Generally speaking it is not necessarily a must do fix as soon as you are diagnosed.
Part of the problem is there is a large shortage of EPs because of the vast amount of baby boomers coming into the system.
It is understandable you feel this way and you are correct. They are just treating the symptoms. The longer you stay out of fib the better. Permanent Afib stresses the heart a great deal leading to complications and heart damage. If you are in Afib for brief periods and then in normal (sinus) rhythm more often then you are in relatively good shape.
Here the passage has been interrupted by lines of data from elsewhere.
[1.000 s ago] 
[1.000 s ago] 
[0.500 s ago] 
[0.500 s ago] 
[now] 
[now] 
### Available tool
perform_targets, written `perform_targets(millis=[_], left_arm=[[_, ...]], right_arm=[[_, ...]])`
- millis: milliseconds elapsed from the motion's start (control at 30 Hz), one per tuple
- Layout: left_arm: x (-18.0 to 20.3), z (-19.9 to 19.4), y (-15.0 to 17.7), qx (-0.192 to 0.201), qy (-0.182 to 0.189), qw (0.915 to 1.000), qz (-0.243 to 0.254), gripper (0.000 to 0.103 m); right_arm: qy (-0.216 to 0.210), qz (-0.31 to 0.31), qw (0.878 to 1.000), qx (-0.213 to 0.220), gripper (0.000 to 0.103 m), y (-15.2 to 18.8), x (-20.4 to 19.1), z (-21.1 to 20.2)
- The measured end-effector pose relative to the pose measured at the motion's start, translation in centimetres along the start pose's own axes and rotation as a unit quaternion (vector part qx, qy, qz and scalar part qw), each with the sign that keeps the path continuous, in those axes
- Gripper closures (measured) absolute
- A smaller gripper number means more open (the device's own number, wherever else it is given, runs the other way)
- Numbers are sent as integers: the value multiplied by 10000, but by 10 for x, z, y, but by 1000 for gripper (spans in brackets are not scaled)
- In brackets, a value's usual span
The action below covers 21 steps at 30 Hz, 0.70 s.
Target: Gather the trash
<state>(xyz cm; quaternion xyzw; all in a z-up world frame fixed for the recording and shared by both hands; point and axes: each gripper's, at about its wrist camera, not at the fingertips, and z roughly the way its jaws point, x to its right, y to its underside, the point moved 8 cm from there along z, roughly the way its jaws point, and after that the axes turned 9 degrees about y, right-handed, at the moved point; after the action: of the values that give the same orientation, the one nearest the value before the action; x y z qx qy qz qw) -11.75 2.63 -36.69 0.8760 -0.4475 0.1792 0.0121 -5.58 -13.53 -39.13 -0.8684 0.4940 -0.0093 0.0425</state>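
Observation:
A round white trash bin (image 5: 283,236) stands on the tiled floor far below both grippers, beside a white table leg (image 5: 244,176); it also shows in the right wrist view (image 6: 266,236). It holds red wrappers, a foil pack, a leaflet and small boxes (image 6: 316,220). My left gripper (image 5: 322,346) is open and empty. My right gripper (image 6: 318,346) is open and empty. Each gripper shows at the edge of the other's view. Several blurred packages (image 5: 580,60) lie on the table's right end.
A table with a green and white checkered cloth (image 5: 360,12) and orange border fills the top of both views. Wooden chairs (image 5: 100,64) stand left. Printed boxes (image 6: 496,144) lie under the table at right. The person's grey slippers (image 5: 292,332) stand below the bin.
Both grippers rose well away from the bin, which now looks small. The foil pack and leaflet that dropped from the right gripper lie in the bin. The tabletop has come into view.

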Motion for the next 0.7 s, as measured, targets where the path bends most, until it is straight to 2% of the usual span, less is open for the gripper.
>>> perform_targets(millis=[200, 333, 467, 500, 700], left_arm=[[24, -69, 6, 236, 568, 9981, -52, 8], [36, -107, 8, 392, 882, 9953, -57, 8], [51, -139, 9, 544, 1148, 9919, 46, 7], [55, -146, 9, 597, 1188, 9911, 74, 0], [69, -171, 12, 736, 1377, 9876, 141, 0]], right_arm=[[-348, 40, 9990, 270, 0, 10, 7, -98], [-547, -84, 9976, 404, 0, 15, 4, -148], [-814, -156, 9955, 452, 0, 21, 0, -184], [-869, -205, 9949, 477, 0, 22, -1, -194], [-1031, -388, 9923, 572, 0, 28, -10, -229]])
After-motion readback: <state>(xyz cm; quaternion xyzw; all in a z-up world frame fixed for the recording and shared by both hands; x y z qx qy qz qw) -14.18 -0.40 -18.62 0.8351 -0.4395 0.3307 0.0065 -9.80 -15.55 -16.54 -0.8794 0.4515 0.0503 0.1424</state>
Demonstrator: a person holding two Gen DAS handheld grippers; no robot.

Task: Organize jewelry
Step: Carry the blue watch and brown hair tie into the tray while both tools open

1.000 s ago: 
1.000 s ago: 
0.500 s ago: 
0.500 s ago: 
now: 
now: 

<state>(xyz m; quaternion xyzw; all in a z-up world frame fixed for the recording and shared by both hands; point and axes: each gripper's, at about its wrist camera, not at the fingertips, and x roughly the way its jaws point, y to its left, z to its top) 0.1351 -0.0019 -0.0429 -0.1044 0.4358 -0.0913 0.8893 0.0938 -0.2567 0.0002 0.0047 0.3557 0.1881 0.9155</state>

Ask you doc or the nurse how long does it take to get more advanced treatment. I hate being in Afib as it wears me down physically.
One year rates of success defined as no Afib are almost meaningless. We need 5 year outcomes and seeing that PFA has barely been around one year it is going to take awhile to see these outcomes.
AF begets AF. That's Rule 1. So.....try not to be in AF.
Really "try and not to be in AF". If it were only that easy.
Yes, one can try not to be in AF by being active in one's own management of it, by learning about triggers, and by taking medications when they are prescribed...AS prescribed. It really is that easy...at least for those whose motivation is strong enough.
Thanks of the reply. I live in SW Colorado (Mancos Valley) and no hospitals in this area are certified to provide any ablation procedures. I either have to fly to Denver or Phoenix (the only 2 cites severed). I am currently in discussions with University of Colorado Medical Center regarding the potential for a PFA procedure. Nothing goes fast when you live in a rural community.